▶ What to do
Repeat the listing in full, exactly as it stands.

▶ Records supplied

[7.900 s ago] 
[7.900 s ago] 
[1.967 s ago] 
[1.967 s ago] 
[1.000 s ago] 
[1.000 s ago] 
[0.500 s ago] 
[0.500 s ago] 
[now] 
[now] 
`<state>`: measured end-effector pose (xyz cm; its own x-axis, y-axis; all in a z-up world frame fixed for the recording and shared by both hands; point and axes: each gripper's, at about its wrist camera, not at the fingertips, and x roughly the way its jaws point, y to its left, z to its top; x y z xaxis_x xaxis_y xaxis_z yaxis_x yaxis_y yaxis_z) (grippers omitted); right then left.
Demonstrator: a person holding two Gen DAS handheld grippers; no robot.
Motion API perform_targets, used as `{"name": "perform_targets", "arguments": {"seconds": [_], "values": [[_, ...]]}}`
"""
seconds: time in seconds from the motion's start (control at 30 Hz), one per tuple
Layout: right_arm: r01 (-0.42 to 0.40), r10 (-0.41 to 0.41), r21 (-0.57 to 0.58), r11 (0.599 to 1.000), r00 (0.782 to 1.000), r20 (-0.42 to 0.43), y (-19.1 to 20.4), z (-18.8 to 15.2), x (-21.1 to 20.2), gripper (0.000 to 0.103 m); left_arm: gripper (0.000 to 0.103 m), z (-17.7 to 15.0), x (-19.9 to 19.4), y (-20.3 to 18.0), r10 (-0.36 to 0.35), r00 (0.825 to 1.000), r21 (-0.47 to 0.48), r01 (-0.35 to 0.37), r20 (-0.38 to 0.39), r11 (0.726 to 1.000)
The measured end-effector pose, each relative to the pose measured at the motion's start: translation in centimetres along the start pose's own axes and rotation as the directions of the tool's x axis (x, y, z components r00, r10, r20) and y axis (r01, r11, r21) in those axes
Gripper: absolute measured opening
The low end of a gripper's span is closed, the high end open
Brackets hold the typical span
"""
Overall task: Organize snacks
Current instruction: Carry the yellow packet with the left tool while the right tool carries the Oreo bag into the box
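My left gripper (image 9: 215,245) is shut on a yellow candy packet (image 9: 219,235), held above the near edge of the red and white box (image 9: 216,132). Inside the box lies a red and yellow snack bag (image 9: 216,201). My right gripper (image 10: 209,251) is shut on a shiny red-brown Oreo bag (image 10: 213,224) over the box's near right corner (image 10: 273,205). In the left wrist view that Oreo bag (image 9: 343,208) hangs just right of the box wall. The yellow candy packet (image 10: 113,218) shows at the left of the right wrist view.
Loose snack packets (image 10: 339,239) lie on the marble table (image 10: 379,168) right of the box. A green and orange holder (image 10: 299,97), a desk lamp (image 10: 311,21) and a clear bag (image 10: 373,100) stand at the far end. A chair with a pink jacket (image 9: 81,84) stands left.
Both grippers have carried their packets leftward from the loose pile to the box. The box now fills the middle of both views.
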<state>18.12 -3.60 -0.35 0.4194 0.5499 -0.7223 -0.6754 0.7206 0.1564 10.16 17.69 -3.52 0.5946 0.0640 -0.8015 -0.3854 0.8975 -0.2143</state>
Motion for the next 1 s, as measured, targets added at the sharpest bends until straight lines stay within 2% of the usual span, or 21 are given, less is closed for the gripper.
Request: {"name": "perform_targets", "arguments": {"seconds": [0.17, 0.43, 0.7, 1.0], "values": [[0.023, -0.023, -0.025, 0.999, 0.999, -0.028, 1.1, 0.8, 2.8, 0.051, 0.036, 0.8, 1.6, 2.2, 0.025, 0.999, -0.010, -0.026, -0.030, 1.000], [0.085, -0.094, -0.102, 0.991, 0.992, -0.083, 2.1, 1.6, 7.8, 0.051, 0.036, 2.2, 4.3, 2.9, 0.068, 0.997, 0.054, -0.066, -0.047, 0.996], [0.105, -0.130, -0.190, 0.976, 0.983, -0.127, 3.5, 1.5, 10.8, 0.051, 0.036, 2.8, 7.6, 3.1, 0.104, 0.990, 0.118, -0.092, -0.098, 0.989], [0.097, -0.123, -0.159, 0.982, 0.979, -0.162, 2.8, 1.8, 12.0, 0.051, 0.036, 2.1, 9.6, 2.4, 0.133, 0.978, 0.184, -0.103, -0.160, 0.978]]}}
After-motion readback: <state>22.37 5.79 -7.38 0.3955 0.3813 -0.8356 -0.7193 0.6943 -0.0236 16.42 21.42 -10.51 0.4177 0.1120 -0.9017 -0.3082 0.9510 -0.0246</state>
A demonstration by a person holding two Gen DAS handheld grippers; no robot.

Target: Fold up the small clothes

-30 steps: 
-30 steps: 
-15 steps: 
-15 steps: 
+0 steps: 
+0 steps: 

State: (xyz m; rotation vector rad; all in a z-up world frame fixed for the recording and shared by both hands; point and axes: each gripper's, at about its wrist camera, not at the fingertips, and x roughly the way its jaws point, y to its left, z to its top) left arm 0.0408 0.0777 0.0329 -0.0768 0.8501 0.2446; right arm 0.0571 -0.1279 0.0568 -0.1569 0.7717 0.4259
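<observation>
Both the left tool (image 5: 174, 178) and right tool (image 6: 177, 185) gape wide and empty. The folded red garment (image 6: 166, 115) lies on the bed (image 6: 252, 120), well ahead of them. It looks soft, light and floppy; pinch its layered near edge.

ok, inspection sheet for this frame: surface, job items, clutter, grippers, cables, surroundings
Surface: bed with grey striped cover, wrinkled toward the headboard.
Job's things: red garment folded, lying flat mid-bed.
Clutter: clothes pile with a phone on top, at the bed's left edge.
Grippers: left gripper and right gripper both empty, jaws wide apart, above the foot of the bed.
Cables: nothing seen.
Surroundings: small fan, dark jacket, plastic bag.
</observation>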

▶ Expected answer
[7.900 s ago] 
[7.900 s ago] 
[1.967 s ago] 
[1.967 s ago] 
[1.000 s ago] 
[1.000 s ago] 
[0.500 s ago] 
[0.500 s ago] 
[now] 
[now] 
`<state>`: measured end-effector pose (xyz cm; its own x-axis, y-axis; all in a z-up world frame fixed for the recording and shared by both hands; point and axes: each gripper's, at about its wrist camera, not at the fingertips, and x roughly the way its jaws point, y to its left, z to its top; x y z xaxis_x xaxis_y xaxis_z yaxis_x yaxis_y yaxis_z) (grippers omitted); right then left.
Demonstrator: a person holding two Gen DAS handheld grippers; no robot.
Motion API perform_targets, used as `{"name": "perform_targets", "arguments": {"seconds": [_], "values": [[_, ...]]}}`
"""
seconds: time in seconds from the motion's start (control at 30 Hz), one per tuple
Layout: right_arm: r01 (-0.42 to 0.40), r10 (-0.41 to 0.41), r21 (-0.57 to 0.58), r11 (0.599 to 1.000), r00 (0.782 to 1.000), r20 (-0.42 to 0.43), y (-19.1 to 20.4), z (-18.8 to 15.2), x (-21.1 to 20.2), gripper (0.000 to 0.103 m); left_arm: gripper (0.000 to 0.103 m), z (-17.7 to 15.0), x (-19.9 to 19.4), y (-20.3 to 18.0), r10 (-0.36 to 0.35), r00 (0.825 to 1.000), r21 (-0.47 to 0.48), r01 (-0.35 to 0.37), r20 (-0.38 to 0.39), r11 (0.726 to 1.000)
The measured end-effector pose, each relative to the pose measured at the motion's start: translation in centimetres along the start pose's own axes and rotation as the directions of the tool's x axis (x, y, z components r00, r10, r20) and y axis (r01, r11, r21) in those axes
Gripper: absolute measured opening
The low end of a gripper's span is closed, the high end open
Brackets hold the typical span
"""
Overall task: Organize snacks
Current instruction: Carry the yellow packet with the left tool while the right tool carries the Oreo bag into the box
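My left gripper (image 9: 215,245) is shut on a yellow candy packet (image 9: 219,235), held above the near edge of the red and white box (image 9: 216,132). Inside the box lies a red and yellow snack bag (image 9: 216,201). My right gripper (image 10: 209,251) is shut on a shiny red-brown Oreo bag (image 10: 213,224) over the box's near right corner (image 10: 273,205). In the left wrist view that Oreo bag (image 9: 343,208) hangs just right of the box wall. The yellow candy packet (image 10: 113,218) shows at the left of the right wrist view.
Loose snack packets (image 10: 339,239) lie on the marble table (image 10: 379,168) right of the box. A green and orange holder (image 10: 299,97), a desk lamp (image 10: 311,21) and a clear bag (image 10: 373,100) stand at the far end. A chair with a pink jacket (image 9: 81,84) stands left.
Both grippers have carried their packets leftward from the loose pile to the box. The box now fills the middle of both views.
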<state>18.12 -3.60 -0.35 0.4194 0.5499 -0.7223 -0.6754 0.7206 0.1564 10.16 17.69 -3.52 0.5946 0.0640 -0.8015 -0.3854 0.8975 -0.2143</state>
Motion for the next 1 s, as measured, targets added at the sharpest bends until straight lines stay within 2% of the usual span, or 21 are given, less is closed for the gripper.
Request: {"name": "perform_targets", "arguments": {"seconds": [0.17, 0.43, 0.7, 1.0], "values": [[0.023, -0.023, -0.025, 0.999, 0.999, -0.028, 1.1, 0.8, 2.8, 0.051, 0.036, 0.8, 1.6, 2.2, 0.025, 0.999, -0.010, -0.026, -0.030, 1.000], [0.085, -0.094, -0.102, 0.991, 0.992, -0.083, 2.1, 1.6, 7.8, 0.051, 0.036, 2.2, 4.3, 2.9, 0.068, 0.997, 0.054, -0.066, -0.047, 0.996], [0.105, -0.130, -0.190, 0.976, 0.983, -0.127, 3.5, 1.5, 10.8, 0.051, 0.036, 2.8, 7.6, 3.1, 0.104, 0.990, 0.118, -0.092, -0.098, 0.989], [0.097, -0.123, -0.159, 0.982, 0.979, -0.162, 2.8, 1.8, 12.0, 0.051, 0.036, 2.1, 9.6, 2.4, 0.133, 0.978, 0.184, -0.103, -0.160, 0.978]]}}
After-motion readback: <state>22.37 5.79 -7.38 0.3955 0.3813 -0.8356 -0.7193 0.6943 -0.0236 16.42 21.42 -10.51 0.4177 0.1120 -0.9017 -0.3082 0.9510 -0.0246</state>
A demonstration by a person holding two Gen DAS handheld grippers; no robot.

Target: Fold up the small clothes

-30 steps: 
-30 steps: 
-15 steps: 
-15 steps: 
+0 steps: 
+0 steps: 

State: (xyz m; rotation vector rad; all in a z-up world frame fixed for the recording and shared by both hands; point and axes: each gripper's, at about its wrist camera, not at the fingertips, and x roughly the way its jaws point, y to its left, z to its top) left arm 0.0408 0.0777 0.0329 -0.0768 0.8501 0.2446; right arm 0.0571 -0.1279 0.0568 -0.1569 0.7717 0.4259
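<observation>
Both the left tool (image 5: 174, 178) and right tool (image 6: 177, 185) gape wide and empty. The folded red garment (image 6: 166, 115) lies on the bed (image 6: 252, 120), well ahead of them. It looks soft, light and floppy; pinch its layered near edge.

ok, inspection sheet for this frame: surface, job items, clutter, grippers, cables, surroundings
Surface: bed with grey striped cover, wrinkled toward the headboard.
Job's things: red garment folded, lying flat mid-bed.
Clutter: clothes pile with a phone on top, at the bed's left edge.
Grippers: left gripper and right gripper both empty, jaws wide apart, above the foot of the bed.
Cables: nothing seen.
Surroundings: small fan, dark jacket, plastic bag.
</observation>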

That completes the answer to the exercise.